Countries like South Korea and Vietnam have shown that this works, but what does it look like somewhere like the UK? “Well-integrated local-level data-supported capacity to empower and trust people to do the right stuff,” said Nabarro. “Stop all this central government posturing and make Covid more of a local issue.” 

Someone tell that to Messrs Johnson and Hancock.

Rishi’s rescue
Jobs for some. Help for others. That’s the headline before the UK chancellor’s spending review today. There may be the odd surprise at the dispatch box but it’s clear that while Sunak would love to avoid a surge in long-term unemployment he doesn’t want big Keynesian job creation schemes or anything that looks like a universal basic income. Job seekers will get guidance, interview coaching and maybe some re-training instead.

The numbers: the £4.3 billion Sunak has earmarked is split between £2.9 billion for a new Restart programme and £1.4 to expand capacity of the existing Jobcentre Plus network. There will be 250,000 state-subsidised jobs for younger people, and an extension till March of the £2,000 payment to employers for each apprentice they take on. But the outlook for most of the million or so people expected to be made redundant by this time next year will depend overwhelmingly on their local job market.

In the optimistic column, the Office for Budget Responsibility’s updated GDP forecasts point to a V-shaped recovery next year with the fastest growth since 1941.

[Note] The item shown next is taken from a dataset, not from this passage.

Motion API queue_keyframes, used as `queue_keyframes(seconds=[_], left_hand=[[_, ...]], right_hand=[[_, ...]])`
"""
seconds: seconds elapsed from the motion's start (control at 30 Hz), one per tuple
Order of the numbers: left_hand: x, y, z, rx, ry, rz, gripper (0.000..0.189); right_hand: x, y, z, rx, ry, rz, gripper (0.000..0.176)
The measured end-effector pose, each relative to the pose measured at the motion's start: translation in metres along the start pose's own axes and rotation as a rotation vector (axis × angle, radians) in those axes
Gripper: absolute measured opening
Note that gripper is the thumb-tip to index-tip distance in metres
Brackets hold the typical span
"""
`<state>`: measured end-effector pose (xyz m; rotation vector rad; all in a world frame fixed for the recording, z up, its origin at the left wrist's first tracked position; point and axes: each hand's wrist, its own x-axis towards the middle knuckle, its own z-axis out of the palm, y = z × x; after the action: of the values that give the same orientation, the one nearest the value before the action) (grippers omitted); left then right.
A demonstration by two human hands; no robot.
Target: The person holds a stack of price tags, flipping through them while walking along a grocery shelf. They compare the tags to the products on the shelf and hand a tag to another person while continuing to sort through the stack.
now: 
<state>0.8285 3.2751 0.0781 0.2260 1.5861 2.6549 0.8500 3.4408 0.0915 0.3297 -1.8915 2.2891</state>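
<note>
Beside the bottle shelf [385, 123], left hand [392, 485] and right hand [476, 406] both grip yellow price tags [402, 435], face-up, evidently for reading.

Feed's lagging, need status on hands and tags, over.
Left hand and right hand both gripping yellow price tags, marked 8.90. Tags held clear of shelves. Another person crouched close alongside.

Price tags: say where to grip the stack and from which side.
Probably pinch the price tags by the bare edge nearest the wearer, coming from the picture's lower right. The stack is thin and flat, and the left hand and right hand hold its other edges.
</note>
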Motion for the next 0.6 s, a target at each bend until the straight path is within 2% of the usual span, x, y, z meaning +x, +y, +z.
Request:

In the miserable column: that will follow the deepest recession in three centuries. And the end of the Brexit transition. The OBR, the governor of the Bank of England and the Resolution Foundation all agree a no-deal Brexit would deliver a long-term hit to the UK economy even more profound than Covid.

Poor Charli D’Amelio
Charli D’Amelio is a 16 year-old from Norwalk, Connecticut who enjoys using her smartphone to film herself dancing. Last week she lost a million Instagram followers for bad manners in a YouTube video in which, for a new series, she was filmed dining with her family and a friend. She has since apologised but after receiving death threats as part of the backlash she also implored her followers to “just be nice”. This is no small ask, because on TikTok she has since reached 100 million of them. We’ve followed the story of TikTok’s run-in with the Trump administration quite closely. The theory is that TikTok could pose a security risk to the West because it’s Chinese owned. 16 year-old D’Amelio (net worth about $4 million) is the reality. Theory and reality are not mutually exclusive, but in some respects they seem quite far apart.